Wang R H, Phillips G, Medof M E, Mold C
Department of Microbiology, University of New Mexico, Albuquerque 87131.
J Clin Invest. 1993 Sep;92(3):1326-35. doi: 10.1172/JCI116706.
Deoxygenation of erythrocytes from sickle cell anemia (SCA) patients alters membrane phospholipid distribution with increased exposure of phosphatidylethanolamine (PE) and phosphatidylserine (PS) on the outer leaflet. This study investigated whether altered membrane phospholipid exposure on sickle erythrocytes results in complement activation. In vitro deoxygenation of sickle but not normal erythrocytes resulted in complement activation measured by C3 binding. Additional evidence indicated that this activation was the result of the alterations in membrane phospholipids. First, complement was activated by normal erythrocytes after incubation with sodium tetrathionate, which produces similar phospholipid changes. Second, antibody was not required for complement activation by sickle or tetrathionate-treated erythrocytes. Third, the membrane regulatory proteins, decay-accelerating factor (CD55) and the C3b/C4b receptor (CD35), were normal on sickle and tetrathionate-treated erythrocytes. Finally, insertion of PE or PS into normal erythrocytes induced alternative pathway activation. SCA patients in crisis exhibited increased plasma factor Bb levels compared with baseline, and erythrocytes isolated from hospitalized SCA patients had increased levels of bound C3, indicating that alternative pathway activation occurs in vivo. Activation of complement may be a contributing factor in sickle crisis episodes, shortening the life span of erythrocytes and decreasing host defense against infections.
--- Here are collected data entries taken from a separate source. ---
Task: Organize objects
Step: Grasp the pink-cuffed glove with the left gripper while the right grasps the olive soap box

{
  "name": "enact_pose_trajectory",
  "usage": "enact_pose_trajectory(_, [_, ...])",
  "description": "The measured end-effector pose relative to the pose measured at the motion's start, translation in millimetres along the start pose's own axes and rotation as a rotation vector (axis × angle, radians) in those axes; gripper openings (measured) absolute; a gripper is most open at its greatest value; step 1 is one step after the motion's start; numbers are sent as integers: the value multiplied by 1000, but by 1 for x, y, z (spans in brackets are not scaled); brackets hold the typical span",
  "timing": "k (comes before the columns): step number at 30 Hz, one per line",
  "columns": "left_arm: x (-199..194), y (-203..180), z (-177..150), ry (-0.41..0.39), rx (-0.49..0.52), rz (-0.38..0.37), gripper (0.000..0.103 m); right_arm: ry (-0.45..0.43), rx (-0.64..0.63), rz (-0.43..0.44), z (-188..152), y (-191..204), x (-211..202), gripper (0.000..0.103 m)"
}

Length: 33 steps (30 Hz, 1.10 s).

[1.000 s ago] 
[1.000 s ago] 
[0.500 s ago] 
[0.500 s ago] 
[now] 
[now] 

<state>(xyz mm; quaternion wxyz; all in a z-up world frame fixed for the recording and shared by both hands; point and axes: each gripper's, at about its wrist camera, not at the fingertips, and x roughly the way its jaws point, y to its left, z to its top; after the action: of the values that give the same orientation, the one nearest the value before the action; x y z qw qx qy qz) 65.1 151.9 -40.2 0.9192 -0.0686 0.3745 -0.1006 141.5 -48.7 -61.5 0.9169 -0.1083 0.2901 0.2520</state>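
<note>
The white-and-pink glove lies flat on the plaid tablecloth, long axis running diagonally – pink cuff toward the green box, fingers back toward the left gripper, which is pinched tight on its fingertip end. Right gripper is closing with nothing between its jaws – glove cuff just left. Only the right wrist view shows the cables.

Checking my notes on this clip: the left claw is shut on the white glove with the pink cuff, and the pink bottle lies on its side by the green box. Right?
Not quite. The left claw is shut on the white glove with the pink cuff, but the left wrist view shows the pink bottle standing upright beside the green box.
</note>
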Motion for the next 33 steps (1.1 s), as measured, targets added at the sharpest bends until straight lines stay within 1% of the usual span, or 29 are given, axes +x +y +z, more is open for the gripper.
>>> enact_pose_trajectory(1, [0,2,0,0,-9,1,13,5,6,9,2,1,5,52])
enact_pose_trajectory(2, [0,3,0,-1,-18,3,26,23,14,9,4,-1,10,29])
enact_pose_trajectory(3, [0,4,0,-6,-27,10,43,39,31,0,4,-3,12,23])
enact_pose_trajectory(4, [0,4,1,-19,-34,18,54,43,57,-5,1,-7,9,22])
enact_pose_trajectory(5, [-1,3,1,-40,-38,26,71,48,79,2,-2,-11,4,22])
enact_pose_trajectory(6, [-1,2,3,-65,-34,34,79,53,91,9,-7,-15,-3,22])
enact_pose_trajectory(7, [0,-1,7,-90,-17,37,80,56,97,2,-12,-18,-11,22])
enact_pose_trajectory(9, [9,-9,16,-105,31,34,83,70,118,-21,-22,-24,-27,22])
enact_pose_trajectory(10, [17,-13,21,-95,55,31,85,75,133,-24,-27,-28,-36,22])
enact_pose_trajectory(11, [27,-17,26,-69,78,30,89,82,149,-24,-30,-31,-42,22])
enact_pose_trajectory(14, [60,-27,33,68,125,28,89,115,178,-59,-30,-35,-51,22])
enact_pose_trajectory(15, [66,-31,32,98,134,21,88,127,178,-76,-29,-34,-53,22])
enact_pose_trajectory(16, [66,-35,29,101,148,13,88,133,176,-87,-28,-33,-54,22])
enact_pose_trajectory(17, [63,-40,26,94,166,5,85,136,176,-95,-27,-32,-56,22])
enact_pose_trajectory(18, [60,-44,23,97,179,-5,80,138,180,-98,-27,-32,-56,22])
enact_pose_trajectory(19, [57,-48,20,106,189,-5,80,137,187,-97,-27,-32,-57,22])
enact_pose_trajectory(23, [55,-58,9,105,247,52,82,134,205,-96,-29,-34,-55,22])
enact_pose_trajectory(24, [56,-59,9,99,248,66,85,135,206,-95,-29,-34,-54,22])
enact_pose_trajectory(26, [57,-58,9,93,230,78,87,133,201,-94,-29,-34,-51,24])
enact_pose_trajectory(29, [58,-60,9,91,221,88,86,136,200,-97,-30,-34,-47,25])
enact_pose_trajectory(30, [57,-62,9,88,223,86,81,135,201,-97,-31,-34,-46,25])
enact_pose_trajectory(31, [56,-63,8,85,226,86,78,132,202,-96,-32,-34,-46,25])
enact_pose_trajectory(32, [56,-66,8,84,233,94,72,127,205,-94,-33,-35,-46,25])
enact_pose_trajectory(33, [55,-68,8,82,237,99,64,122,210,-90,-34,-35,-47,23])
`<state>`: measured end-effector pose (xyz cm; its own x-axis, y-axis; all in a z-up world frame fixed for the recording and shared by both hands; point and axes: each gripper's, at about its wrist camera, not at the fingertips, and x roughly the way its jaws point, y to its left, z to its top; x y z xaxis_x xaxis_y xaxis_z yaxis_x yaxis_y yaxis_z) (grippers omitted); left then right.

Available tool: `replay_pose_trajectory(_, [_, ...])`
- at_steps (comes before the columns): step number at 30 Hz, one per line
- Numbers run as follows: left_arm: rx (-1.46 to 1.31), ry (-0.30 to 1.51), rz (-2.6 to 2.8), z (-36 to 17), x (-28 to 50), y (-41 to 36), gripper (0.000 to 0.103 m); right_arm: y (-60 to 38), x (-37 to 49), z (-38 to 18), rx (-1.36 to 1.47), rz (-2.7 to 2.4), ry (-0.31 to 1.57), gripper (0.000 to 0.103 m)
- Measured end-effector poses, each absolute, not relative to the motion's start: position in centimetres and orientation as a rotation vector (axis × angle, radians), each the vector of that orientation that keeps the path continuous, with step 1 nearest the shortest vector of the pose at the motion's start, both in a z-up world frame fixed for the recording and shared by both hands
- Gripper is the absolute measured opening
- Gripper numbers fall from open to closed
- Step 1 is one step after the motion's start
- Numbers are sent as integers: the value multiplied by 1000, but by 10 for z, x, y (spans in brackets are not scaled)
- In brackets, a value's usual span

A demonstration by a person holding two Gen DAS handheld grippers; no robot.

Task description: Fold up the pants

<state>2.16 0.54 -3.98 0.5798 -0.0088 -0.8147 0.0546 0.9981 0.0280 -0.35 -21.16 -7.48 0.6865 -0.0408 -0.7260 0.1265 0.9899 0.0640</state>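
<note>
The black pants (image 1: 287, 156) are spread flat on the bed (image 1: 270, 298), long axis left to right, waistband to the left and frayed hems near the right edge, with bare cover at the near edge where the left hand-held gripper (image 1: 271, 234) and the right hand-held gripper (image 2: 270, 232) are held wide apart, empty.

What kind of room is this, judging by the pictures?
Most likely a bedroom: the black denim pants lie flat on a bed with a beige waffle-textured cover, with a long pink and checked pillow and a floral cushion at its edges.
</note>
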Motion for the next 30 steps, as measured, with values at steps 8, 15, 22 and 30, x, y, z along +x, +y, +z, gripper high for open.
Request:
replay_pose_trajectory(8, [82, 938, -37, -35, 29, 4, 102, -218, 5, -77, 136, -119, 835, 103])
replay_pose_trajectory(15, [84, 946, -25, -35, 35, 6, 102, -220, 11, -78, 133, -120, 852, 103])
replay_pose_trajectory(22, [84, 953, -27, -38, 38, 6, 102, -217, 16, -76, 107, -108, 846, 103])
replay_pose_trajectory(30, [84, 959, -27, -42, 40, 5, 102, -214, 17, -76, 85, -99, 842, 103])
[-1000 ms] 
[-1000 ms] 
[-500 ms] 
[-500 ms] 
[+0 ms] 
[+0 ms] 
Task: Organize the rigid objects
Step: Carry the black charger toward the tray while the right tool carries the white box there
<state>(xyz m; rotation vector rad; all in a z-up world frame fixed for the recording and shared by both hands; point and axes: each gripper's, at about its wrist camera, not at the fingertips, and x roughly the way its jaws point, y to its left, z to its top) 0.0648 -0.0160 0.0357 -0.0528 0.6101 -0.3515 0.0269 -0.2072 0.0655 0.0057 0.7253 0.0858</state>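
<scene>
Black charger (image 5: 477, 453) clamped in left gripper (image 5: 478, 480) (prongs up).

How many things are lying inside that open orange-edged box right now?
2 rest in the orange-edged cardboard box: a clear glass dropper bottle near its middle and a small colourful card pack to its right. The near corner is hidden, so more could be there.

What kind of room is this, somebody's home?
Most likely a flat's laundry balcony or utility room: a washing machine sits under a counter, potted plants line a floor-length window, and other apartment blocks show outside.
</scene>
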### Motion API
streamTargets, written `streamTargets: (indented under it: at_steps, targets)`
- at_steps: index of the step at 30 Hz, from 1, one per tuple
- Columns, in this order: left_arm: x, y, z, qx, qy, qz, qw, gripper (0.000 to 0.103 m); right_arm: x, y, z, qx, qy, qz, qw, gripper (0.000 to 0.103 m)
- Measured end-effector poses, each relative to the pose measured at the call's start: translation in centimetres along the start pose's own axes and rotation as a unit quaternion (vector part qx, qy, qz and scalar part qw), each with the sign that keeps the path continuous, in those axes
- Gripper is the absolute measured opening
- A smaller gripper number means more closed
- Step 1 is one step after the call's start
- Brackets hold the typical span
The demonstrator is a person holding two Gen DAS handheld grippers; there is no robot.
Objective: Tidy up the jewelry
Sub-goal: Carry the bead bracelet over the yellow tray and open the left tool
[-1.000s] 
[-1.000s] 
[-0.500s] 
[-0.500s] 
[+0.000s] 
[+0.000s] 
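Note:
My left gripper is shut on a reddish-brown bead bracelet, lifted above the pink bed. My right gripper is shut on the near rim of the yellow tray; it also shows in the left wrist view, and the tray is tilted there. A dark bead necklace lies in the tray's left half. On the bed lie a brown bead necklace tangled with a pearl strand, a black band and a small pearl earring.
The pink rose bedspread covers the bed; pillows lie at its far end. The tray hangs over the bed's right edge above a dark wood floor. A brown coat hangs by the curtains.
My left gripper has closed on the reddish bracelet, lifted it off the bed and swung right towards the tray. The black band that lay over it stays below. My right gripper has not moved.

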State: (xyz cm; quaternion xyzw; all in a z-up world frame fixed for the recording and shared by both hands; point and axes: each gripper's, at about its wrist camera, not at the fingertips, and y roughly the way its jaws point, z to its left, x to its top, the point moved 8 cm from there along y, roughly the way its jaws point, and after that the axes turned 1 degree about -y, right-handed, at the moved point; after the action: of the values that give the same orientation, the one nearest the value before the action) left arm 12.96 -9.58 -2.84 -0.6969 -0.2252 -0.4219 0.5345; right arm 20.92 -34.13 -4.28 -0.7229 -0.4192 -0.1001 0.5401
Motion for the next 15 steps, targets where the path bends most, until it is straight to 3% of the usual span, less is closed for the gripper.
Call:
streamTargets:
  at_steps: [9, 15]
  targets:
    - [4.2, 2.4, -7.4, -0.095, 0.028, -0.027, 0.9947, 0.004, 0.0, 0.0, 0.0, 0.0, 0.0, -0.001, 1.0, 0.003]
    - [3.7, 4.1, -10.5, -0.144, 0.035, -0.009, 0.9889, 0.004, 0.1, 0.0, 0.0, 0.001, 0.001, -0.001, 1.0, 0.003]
镰状细胞贫血(SCA)患者红细胞的脱氧会改变膜磷脂分布,导致磷脂酰乙醇胺(PE)和磷脂酰丝氨酸(PS)在外层小叶上的暴露增加。本研究调查了镰状红细胞上改变的膜磷脂暴露是否会导致补体激活。镰状红细胞而非正常红细胞的体外脱氧导致通过C3结合测量的补体激活。其他证据表明这种激活是膜磷脂改变的结果。首先,正常红细胞在与连四硫酸钠孵育后被激活,连四硫酸钠会产生类似的磷脂变化。其次,镰状或连四硫酸钠处理的红细胞激活补体不需要抗体。第三,镰状和连四硫酸钠处理的红细胞上的膜调节蛋白、衰变加速因子(CD55)和C3b/C4b受体(CD35)正常。最后,将PE或PS插入正常红细胞会诱导替代途径激活。处于危机中的SCA患者与基线相比血浆B因子Bb水平升高,从住院SCA患者分离的红细胞结合C3水平升高,表明替代途径激活在体内发生。补体激活可能是镰状危机发作的一个促成因素,缩短红细胞寿命并降低宿主对感染的防御能力。